With Spring well on it’s way here in Melbourne, it’s time to start thinking about Emma’s summer wardrobe. This Swing Top that I’ll be showing you how to make today, is one of my quick ‘go to’ refashion designs when Emma needs something a little nicer than a t-shirt to wear. It’s really so easy to make, and the flowing, breezy design is lovely to wear in warm weather. Keep the length short to make a top, or go longer and you have a dress.
I found this original shirt in an op-shop and bought it because I loved the tea cup print and feel of the fabric (it’s silk), but the garment design was awful and boxy so it was perfect for refashioning. This refashion isn’t limited to kids clothes, you could also use the same technique to modify a blouse for yourself.
How to choose a garment for this project:
Style – Shirt or blouse with button down front and collar
Fabric – Light weight flowing fabric with a soft drape like silk (or polyester), crepe, georgette or even light cotton voile.
Sizing – Smaller sizes are best as the collar will be smaller and look in proportion with the child.
Garment features to keep
Collar and button placket
– Suitable shirt or blouse
– A top or t-shirt that still fits your child to use as a cutting guide
– Bias tape (commercially bought is fine)
– Sewing machine
– General sewing supplies (thread, pins, iron etc…)

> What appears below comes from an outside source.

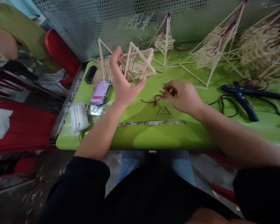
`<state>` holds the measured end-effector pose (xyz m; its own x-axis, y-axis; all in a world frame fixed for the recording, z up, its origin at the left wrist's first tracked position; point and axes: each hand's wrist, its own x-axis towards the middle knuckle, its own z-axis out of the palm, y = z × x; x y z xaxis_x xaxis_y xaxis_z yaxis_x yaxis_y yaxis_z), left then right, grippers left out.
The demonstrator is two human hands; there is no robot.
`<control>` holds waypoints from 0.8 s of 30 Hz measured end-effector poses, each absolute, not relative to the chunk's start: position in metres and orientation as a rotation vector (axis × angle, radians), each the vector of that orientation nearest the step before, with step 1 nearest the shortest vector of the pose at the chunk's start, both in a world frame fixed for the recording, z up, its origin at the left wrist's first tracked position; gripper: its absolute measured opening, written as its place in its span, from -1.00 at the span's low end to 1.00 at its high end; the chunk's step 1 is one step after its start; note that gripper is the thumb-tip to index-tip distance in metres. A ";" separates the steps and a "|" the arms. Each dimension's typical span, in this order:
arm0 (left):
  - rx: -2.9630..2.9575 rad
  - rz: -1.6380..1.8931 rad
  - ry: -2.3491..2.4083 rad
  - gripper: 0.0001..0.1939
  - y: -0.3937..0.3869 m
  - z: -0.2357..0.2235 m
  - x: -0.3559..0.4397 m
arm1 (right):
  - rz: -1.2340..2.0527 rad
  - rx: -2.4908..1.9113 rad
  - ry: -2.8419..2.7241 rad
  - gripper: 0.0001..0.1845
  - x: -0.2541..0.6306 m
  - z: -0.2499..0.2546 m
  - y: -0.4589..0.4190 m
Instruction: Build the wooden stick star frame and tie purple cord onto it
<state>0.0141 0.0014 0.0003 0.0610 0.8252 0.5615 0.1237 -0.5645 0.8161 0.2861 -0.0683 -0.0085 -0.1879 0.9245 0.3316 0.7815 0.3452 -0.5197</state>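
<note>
Green tabletop [154,137], perf. mesh [130,28] behind | L hand [124,88], fingers splayed by stick frame [143,58] far left, contact unclear | R hand [183,96] pinching purple cord [155,100] ctr, prob. steadying it | blk pliers [240,90] right, presumably for easy reach

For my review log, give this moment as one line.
left hand: fingers spread beside stick frame, contact unclear | right hand: fingertips at purple string, grip unclear | green table: wooden triangle, phone, dark tool

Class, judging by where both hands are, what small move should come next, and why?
Probably close the left hand on the stick frame: that hand is spread wide near it, while the right hand is at the purple string.
</note>
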 end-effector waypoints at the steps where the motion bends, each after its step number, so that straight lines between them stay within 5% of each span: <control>1: 1.763 1.578 0.953 0.31 0.001 0.000 0.016 | 0.345 -1.439 -1.931 -0.79 0.286 -0.007 -0.070; 11: 2.016 1.560 0.691 0.26 -0.011 -0.004 0.024 | 0.966 -0.993 -1.391 -0.33 0.283 0.006 -0.067; 24: 1.900 1.290 0.759 0.40 -0.031 0.008 0.032 | 0.745 -1.109 -1.467 -0.20 0.289 0.016 -0.072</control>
<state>0.0316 -0.0312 0.0079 0.3299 0.7840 0.5259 0.0783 -0.5779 0.8124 0.2887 -0.0722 0.0164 0.0363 0.9230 0.3831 0.2351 0.3647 -0.9010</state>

Note: Sewing with slippery fabrics for the first time can be tricky but is not so hard once you get the hang of it. I always recommend using a new/sharp sewing needle, pinning pieces to prevent too much movement, and going slowly.
Yellow dotted line = Cut
Red dotted line = Sew
1. Fold shirt in half and place child’s top over as a guide lining up neckline and shoulder seams. Take note of the width of the shoulders and size of armholes, you will use this as a guide as to where to cut. Cut as indicated by yellow dotted line. As you can see I’ve cut it flaring out with a longer curved hem. Make sure to include seam allowance of about 1/2″ (1cm) and 1″ (2cm) to bottom hem. The armholes will be bound by bias tape so no seam allowance is required.
Note: When deciding length (for cutting) make sure you leave enough clearance around buttons on button band to add hem. Don’t cut right over button hole.
2. Add binding to arm holes. It’s easiest if you lay the shirt flat like this.
To bind armholes
2a. Open up the binding and on the wrong side of garment line up the edge of binding (outside of binding down) and sew along the creased line of the binding.
2b. To finish, fold the binding over the raw edge and sew close to edge. No need to worry about catching the back.
Notes on binding: For best results use a thread colour to match binding, I’ve used a neon thread for clarity. Wider binding will be easier to sew if you are inexperienced, but any width you have on hand is suitable.
3. Sew side seams with garment inside out (right sides of fabric facing). Straight stitch is fine, but I also recommend going over the raw seam edges with a zig zag stitch to stop fabric from fraying.
4.Hem the garment by folding over the bottom edge twice. This is called a double turn hem. It’s easier if you fold over about 1/4″ (0.5cm) and press, then fold over again, as before and press. Pin if required and stitch. This gives a very tidy finish with no raw edges showing.
I think you’ll agree, this top looks more difficult to make than it really is. There is no way I’d make this style of garment from scratch, just thinking about getting the collar inserted right and sewing all those button holes brings me out in a rash. But if there is anything I can do well, it’s finding a short cut.
I hope you give this a try. It’s a fast way to whip up some pretty summer blouses for your little girls and would look great on tweens and teenagers too.